I'd agree with the previous poster that New Generation will probably offer more personalised tuition than ESF.
That's a really good point!! It reminds me of when I started climbing and got really good at climbing crimpy slabs but without the solid base of skills to cope with coming across a VS jamming crack on a pitch! It's a hard balance to find - spending time on actual learning and practice vs just getting out and skiing - especially when I'm unlikely to be in a position to ski more than once in a while.
> I was a little concerned that a private lesson might seem like overkill for a skiing punter like me but I really want to get the most out of the trip.
It's really the other way around, you will benefit most from a private lesson.
Kids like groups for the fun play element, but for an adult with aspirations of skiing say any black in style, it's arguably cheaper in the long run to pay for a private lesson occasionally, than masses of group lessons, where you spend half your time waiting for the person who over rated their ability to pick themselves up.
Has anyone had experience with New Generation's Ski Clinic sessions?

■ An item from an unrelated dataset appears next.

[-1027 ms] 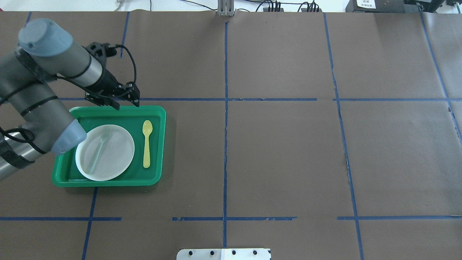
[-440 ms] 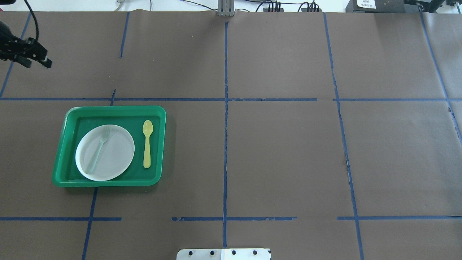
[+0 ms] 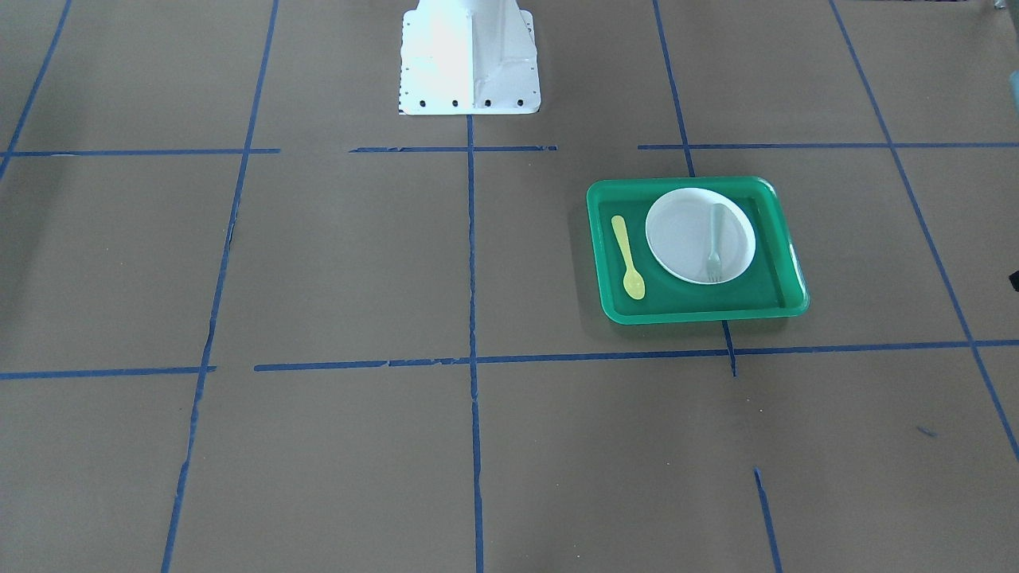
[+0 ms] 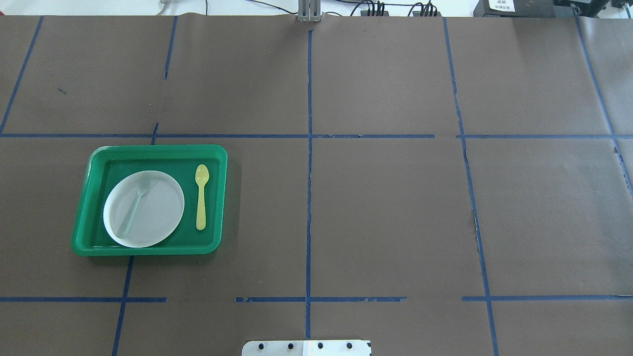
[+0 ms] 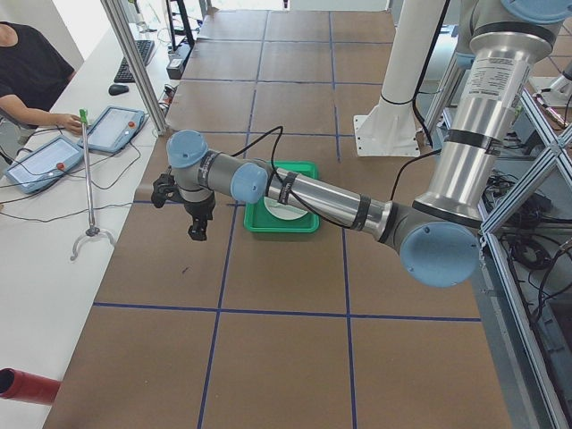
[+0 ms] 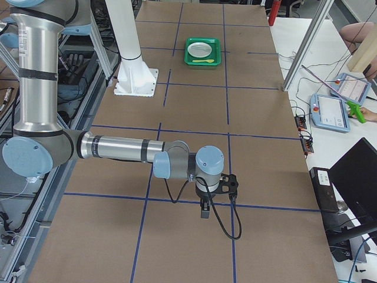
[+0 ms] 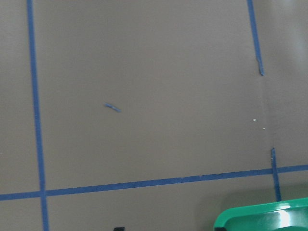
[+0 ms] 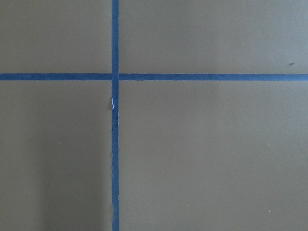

Two small group lessons - one on day 3, one on day 5 - 2.5 hours each with a max of 6 pupils. They look like a potentially good option for the cost.
> Has anyone had experience with New Generation's Ski Clinic sessions? Two small group lessons - one on day 3, one on day 5 - 2.5 hours each with a max of 6 pupils. They look like a potentially good option for the cost.
Yes, I did these a couple of years in a row when I was about where you are now. I found them quite good. Often the group is smaller than the max and the demographic is a bit different, so it is usually people who actually want to learn. Be aware that the NewGen meeting point in La Plagne can be hard to find, depending on where you are coming from.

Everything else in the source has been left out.